Women of Abstract Expressionism

Elaine de Kooning, “Bullfight,” 1959. Oil on canvas; 77-5/8 × 131-1/4 × 1-1/8 in.
Denver Art Museum: Vance H. Kirkland Acquisition Fund. © Elaine de Kooning Trust

Denver Art Museum | Denver, Colorado | June 12 – September 25, 2016
Offering a perfect complement to SFMoMA’s look at American abstraction is the Denver Art Museum’s presentation of major players and lesser-known female artists in the genre of mid-century abstract painting. Artists featured in the exhibition include Helen Frankenthaler, Grace Hartigan, Elaine de Kooning, Lee Krasner and Joan Mitchell, as well as works by artists Mary Abbott, Sonia Gechtoff, and Deborah Remington. For AbEx enthusiasts, this is one to see.

Mona Hatoum

Tate Modern | London | Through August 21, 2016
Since its opening in 2000, London’s beloved Tate Modern has changed the art experience in London. This summer, as visitors anxiously anticipate the unveiling of the Tate Modern expansion, work by conceptual artist Mona Hatoum does not fail to inspire.

Lebanon-born Mona Hatoum experiments in new media to explore issues of political and social unrest, while offering a brief glimpse at her own personal experiences. Hatoum does not shy away from difficult subject matter, with common themes ranging from politics to violence, displacement and oppression. The show features 100 works spanning sculpture, photography, video installation and more.

Liz Deschenes

Liz Deschenes, “Gallery 4.1.1” (detail), 2015, pigment prints on acrylic, artist’s frames inset, five parts,
each 74 1/2 x 57 1/2 inches (189.2 x 146.1cm). Installation view, Mass MoCA, North Adams, Massachusetts, 2015.
Courtesy the artist and Miguel Abreu Gallery, New York, and Campoli Presti, London and Paris.
Photo by David Dashiell © 2016 Liz Deschenes

Institute of Contemporary Art, Boston | June 29 – October 16, 2016
This mid-career survey of contemporary photographer Liz Deschenes will feature works that push the limits of image-making processes with a spotlight on new technologies, sculptural installations, and experimentation with the photogram, providing a new look at what the medium of photography can be. With contemporary photography at the center of attention this summer, Deschenes’ focus on technique and approach is a refreshing vantage point for shutterbugs and art lovers alike.

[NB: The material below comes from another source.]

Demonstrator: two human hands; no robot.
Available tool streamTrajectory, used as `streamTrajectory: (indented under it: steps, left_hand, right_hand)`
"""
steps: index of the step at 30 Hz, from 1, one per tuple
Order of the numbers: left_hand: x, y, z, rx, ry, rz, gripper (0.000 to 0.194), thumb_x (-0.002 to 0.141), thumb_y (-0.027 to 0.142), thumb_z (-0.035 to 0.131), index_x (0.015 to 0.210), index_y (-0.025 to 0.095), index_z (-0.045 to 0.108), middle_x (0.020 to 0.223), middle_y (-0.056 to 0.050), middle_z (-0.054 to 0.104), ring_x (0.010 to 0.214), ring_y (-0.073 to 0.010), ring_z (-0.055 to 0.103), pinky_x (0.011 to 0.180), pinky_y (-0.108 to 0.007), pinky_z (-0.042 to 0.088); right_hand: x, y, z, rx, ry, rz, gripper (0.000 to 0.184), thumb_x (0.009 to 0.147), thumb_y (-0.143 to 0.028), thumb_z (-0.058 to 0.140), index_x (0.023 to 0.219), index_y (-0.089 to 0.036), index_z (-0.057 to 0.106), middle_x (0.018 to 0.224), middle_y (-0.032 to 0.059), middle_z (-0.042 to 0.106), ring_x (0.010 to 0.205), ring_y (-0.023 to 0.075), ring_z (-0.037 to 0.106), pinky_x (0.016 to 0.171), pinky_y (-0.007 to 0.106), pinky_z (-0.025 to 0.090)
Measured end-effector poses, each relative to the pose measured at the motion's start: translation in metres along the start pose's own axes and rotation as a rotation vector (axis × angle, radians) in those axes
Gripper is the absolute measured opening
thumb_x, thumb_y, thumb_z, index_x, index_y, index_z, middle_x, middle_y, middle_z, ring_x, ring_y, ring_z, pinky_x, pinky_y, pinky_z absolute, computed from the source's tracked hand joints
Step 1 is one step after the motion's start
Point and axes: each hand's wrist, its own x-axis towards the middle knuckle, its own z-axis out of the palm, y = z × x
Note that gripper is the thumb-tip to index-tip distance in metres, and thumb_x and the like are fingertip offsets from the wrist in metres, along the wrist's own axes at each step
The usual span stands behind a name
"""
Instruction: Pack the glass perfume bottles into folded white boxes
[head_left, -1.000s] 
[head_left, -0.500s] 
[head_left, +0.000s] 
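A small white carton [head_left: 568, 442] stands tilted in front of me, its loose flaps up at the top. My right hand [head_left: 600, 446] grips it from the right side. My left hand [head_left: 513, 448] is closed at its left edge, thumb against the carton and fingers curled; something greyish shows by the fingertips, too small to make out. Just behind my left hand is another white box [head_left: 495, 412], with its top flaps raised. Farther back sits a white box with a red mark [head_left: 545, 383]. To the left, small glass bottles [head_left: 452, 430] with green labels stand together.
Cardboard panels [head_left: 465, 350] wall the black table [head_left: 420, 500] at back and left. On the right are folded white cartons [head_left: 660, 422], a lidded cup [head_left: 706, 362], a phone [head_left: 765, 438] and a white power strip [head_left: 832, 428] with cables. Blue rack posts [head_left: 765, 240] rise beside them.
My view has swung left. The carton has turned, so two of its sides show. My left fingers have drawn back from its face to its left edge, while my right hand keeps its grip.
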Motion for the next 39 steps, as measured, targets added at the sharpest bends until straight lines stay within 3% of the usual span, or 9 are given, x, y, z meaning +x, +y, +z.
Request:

Adriaen van de Velde: Master of the Dutch Landscape

“Hilly Landscape with a High Road,” Adriaen van de Velde, 1660 – 1672. Rijksmuseum Collection

Rijksmuseum | Amsterdam | June 24 – September 25, 2016
The works of Adriaen van de Velde epitomize the Golden Age of Dutch painting, where compositions with low, flat horizons, billowing cloud formations, and brilliant sources of light were in style. This summer, the Rijksmuseum puts the spotlight on van de Velde, unifying his best-known paintings with early drawings – a combination that offers viewers a rare look at the artist’s working method.

Della Robbia: Sculpting with Color in Renaissance Florence

Museum of Fine Arts, Boston | August 9 – December 4, 2016
Later on this summer, travel to Florence (by way of Boston) as the Renaissance works of the della Robbia family come to the fore at the Museum of Fine Arts. Featuring a signature blue and white glazing technique that was used for only a century in 15th and 16th century Italy, the exhibition includes key loans from LACMA and the Uffizi Gallery, among other rarely-seen works on loan from American and Italian collections.